Source: Google Finance

From a low of $1.80 in November 2012, AMD is now trading at $3.97. The stock has a 52-week high of $4.65. The shorting and bashing of AMD has taken its toll. However, the 220% gain in 18 months convinces me that AMD has still enough gas to again double before 2015 ends. Another double-up by end of 2016 is also within reasonable statistical probability.

History often repeats itself. The market will eventually reward Rory Read's hard work of turning around AMD's fortune. AMD's current Price/Sales Ratio of 0.53 is way below Nvidia (2.36), Qualcomm (5.22), and Intel (2.48). Intel's contra revenue and discriminatory practices is proving to be very costly in the ARM-dominated mobile ecosystem.

Karmic justice adds to the $1.25 billion payment made by Intel to AMD. Intel's fate over the last 14 years is not really that much better than what happened to AMD.

Source: Google Finance

ARM is AMD's Sanctuary

AMD is now going full-bore in its quest to free itself from its x86 dependency. Dismissing AMD as too late to the x64-bit ARM computing is the prerogative of other investors. However, I am very confident that AMD and Jim Keller can come up with a great ARM SoC that will fit nicely with OEMs who makes higher-ASP products.

The argument that AMD has no smartphone or tablet ARM IP today is putting the wagon before the horse. AMD can and will produce 20 nanometer 64-bit ARM cores that are pin-compatible with x86 SoCs by next year. Mullins and BlueStacks already give AMD a dual-0S Windows 8.1/Android OS platform this year.

ARM chips are not solely made for smartphones and tablets. There are other huge markets where AMD can enter. The market for embedded SoCs is very promising. Internet of Things and wearable computing products means AMD can ride on the Machine-to-Machine ((M2M)) bandwagon.

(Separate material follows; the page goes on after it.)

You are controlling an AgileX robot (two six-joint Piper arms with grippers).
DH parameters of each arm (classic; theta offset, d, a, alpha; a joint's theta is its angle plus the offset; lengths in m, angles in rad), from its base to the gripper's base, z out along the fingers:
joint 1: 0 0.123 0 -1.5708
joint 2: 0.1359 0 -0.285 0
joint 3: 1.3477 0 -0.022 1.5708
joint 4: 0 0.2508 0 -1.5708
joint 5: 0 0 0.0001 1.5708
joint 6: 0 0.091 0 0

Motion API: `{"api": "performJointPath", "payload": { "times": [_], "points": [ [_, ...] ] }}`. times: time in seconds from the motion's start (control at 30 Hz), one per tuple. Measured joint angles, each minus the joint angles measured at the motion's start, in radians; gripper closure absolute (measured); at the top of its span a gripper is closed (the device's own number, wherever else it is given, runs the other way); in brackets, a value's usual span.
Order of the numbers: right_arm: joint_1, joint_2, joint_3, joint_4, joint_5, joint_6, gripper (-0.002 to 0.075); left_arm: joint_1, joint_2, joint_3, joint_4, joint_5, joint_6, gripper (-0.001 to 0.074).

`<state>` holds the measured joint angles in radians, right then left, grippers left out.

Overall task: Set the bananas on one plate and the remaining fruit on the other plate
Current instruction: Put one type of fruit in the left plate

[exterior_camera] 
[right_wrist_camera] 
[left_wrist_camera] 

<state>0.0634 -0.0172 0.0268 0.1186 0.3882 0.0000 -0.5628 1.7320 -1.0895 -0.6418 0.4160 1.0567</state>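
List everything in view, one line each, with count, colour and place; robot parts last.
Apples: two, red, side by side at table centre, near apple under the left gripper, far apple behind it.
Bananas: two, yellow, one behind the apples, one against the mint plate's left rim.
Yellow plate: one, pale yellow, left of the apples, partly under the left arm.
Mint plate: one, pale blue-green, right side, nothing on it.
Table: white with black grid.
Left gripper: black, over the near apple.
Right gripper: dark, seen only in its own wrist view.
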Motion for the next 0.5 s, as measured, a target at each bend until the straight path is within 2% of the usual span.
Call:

IoT and wearables will require a lot of processors in the future and AMD's ARM license gives it a good chance to be a major supplier of low-power embedded SoCs for smart devices, cars, and appliances.

AMD's effort to regain its old server market share should benefit from the commercial launch of the 64-bit Seattle Opteron. Low-power Seattle + SeaMicro Freedom Fabric are a potent combination for budget-conscious cloud computing companies.

The rise of Internet of Things and wearable computing means high-dense ARM-powered SeaMicro microservers will be much in demand for the next six years. The thin margins due to stiff competition require cloud compute firms to go for the most power-efficient microservers for their data server farms.


As small as AMD is now, it has the experience, right products, and management to profit from the upcoming M2M explosion. AMD is a buy for long-term investors. History has shown that it can survive the bullying of Intel. History used to glorify AMD with a $40+++ valuation, a $15 forward (31-MONTH) valuation is within statistical probability.

Intel's refusal to surrender to the current supremacy of ARM in mobile products gives AMD the opportunity to thrive in the ARM ecosystem. The $5.4 billion gamble on ATI in 2006 is paying off. HSA and GCN-capable APUs, whether x86 or ARM-based, will eventually find enough industry support.

Disclosure: I am long AMD, INTC. I wrote this article myself, and it expresses my own opinions. I am not receiving compensation for it (other than from Seeking Alpha). I have no business relationship with any company whose stock is mentioned in this article.